(Required work) Reproduce the section of the listing that begins at the line containing "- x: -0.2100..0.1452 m" and finishes at the line containing "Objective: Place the". Include both end lines and nothing beyond them.

(Provided material)
◆ ◆ ◆ ◆

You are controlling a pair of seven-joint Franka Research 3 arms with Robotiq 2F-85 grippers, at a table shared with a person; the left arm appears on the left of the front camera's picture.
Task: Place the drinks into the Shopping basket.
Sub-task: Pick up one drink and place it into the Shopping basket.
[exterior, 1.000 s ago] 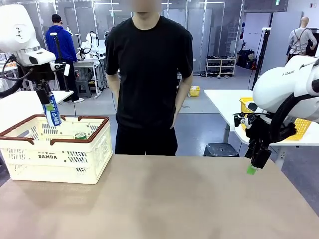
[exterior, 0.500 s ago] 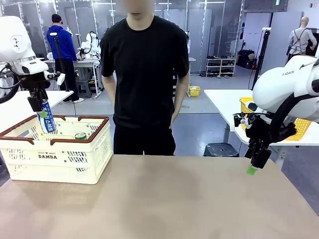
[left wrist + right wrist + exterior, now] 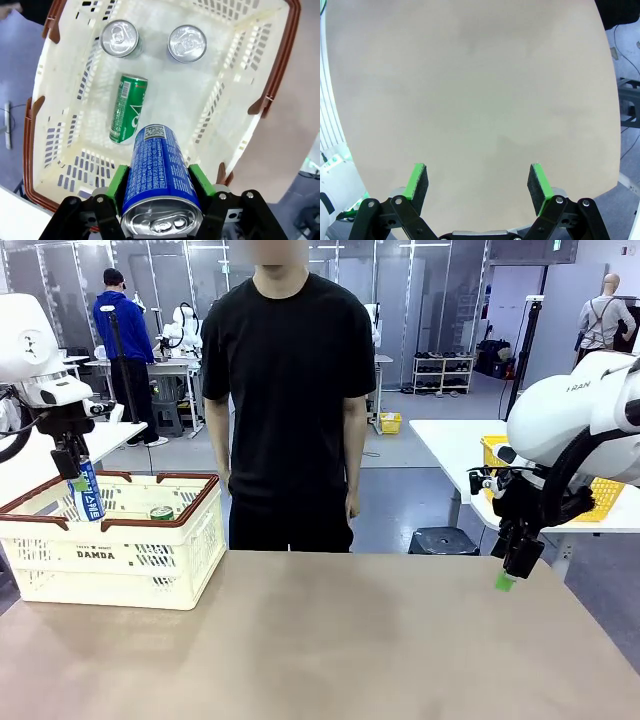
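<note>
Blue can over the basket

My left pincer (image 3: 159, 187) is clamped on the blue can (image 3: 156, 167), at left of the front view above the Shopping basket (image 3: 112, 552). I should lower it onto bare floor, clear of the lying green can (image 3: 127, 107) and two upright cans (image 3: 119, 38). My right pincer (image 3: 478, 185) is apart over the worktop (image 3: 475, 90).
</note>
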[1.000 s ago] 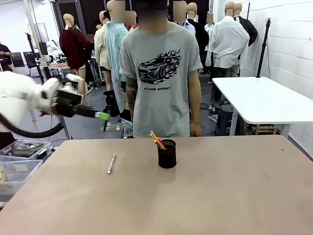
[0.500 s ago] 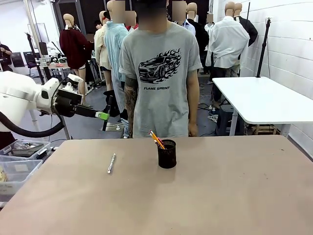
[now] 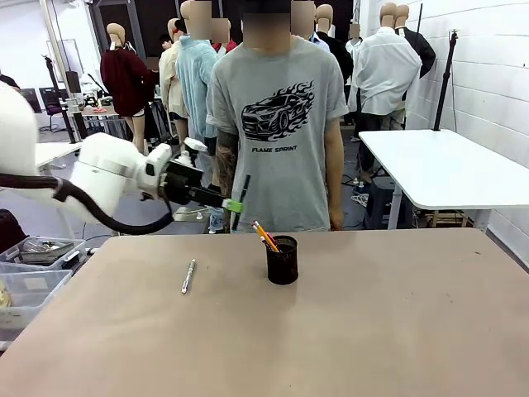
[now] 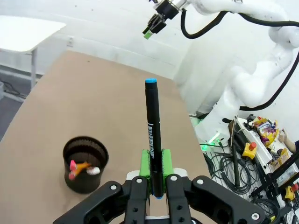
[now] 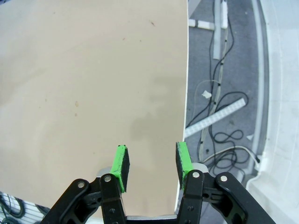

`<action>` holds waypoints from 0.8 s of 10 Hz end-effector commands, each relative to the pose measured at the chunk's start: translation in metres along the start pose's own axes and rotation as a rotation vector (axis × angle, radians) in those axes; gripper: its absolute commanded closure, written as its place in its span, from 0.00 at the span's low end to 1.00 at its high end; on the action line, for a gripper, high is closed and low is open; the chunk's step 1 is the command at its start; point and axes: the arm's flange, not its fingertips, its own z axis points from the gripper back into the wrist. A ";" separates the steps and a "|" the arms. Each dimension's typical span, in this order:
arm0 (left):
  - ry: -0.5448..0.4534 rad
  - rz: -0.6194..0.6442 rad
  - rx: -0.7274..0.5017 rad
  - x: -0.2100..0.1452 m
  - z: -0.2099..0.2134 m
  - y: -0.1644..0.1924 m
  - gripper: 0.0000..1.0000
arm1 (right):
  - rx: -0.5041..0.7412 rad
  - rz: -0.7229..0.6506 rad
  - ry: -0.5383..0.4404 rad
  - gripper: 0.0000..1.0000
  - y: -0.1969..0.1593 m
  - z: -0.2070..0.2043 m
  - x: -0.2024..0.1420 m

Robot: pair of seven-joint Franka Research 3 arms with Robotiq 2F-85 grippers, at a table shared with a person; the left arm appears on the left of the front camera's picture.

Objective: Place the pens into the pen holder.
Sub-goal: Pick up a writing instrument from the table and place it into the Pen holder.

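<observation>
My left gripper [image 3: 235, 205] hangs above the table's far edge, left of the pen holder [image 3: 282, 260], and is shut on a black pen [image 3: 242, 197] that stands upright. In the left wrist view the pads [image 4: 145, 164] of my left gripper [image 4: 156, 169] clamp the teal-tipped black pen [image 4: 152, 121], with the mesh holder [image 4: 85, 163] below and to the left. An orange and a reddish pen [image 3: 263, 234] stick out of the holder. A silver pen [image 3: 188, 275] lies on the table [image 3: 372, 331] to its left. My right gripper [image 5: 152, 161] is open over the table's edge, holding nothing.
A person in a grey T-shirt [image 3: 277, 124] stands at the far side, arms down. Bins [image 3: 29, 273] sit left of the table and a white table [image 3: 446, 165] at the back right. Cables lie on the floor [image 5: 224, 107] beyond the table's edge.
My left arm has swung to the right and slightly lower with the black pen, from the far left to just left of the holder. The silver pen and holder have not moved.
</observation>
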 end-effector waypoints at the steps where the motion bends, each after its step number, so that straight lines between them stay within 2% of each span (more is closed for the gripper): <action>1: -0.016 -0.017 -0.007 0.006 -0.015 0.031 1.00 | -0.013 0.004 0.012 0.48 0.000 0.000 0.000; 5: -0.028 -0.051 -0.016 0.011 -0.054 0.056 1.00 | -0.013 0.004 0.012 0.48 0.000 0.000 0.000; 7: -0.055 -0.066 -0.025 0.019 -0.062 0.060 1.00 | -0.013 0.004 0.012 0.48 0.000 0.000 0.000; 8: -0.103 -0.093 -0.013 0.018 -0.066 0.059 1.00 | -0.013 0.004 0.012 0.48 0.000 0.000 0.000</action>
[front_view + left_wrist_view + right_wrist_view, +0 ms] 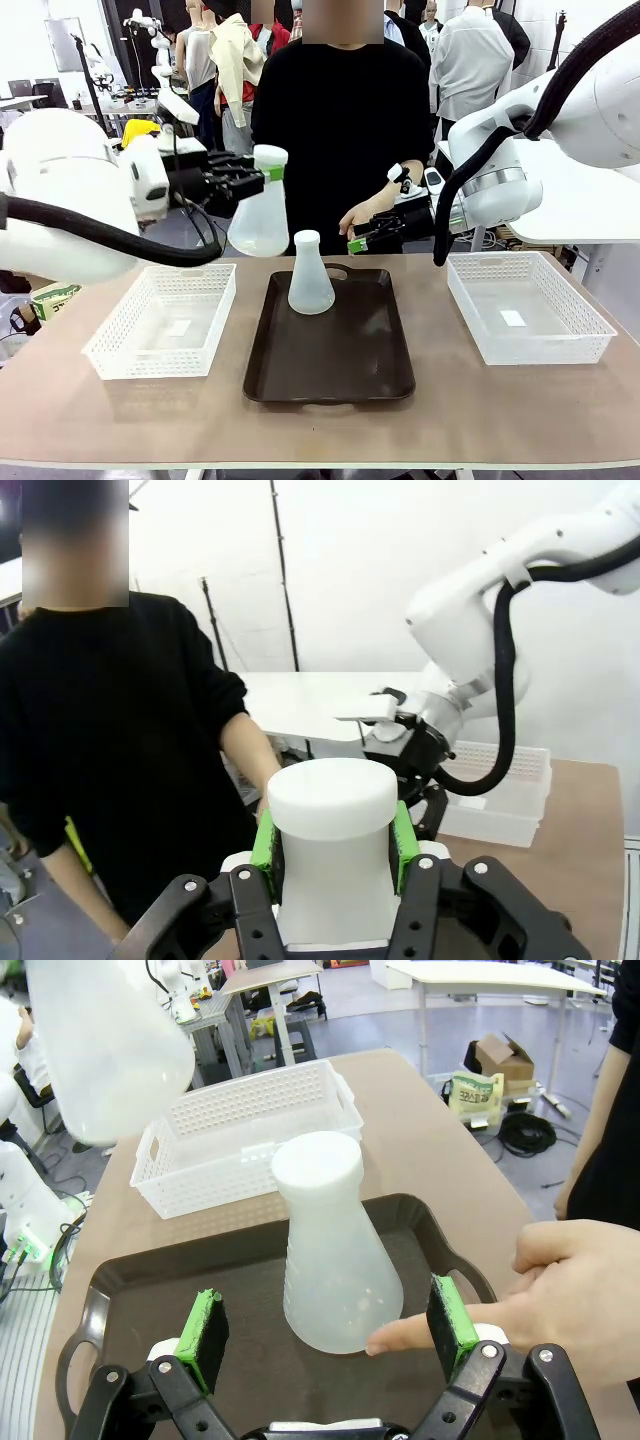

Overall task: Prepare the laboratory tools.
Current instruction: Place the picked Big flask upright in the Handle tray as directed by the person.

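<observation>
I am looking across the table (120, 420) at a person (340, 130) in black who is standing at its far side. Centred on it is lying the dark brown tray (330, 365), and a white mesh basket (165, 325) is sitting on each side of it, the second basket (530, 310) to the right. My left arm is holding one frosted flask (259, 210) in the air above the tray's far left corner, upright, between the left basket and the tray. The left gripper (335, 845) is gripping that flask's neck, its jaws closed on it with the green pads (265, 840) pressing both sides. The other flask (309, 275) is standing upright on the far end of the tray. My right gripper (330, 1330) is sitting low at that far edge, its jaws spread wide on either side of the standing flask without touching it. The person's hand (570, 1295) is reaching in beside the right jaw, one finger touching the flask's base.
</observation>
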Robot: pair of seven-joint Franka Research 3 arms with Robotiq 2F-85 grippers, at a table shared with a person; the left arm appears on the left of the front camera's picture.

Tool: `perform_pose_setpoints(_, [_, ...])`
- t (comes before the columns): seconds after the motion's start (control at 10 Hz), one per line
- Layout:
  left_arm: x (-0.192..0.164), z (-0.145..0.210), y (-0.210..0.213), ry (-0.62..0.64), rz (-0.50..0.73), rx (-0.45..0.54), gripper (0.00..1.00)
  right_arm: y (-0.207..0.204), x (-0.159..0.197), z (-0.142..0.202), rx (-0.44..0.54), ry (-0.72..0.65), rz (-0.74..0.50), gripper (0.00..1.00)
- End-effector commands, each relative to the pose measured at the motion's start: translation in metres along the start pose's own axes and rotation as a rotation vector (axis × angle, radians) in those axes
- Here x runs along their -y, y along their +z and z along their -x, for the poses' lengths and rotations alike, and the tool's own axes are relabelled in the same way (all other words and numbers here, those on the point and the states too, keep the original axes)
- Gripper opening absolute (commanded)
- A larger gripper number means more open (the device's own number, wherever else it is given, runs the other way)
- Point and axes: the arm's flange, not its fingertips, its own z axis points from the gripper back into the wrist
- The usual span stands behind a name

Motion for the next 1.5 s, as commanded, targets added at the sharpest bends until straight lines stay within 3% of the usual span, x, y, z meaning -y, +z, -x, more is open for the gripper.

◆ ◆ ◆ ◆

(Response to this task)
  - x: -0.2100..0.1452 m
  - z: -0.2099..0.2134 m
  - y: -0.1644..0.1924 m
  - gripper: 0.0000..1.0000
arm1 (right):
  - rx: -0.5041..0.7412 rad
  - rz: -0.7229..0.6506 rad
  - ry: -0.5383..0.4404 rad
  - gripper: 0.0000..1.0000
  - y: -0.1969..0.1593 m
  - z: -0.2070..0.2043 m
  - x: -0.2024..0.1420 m

Robot: pair of seven-joint Franka Research 3 arms with Robotiq 2F-85 grippers, at a table shared with a person; the left arm appears on the left of the front camera's picture.

Objective: Place the pens into the pen holder.

This answer has now been given in full.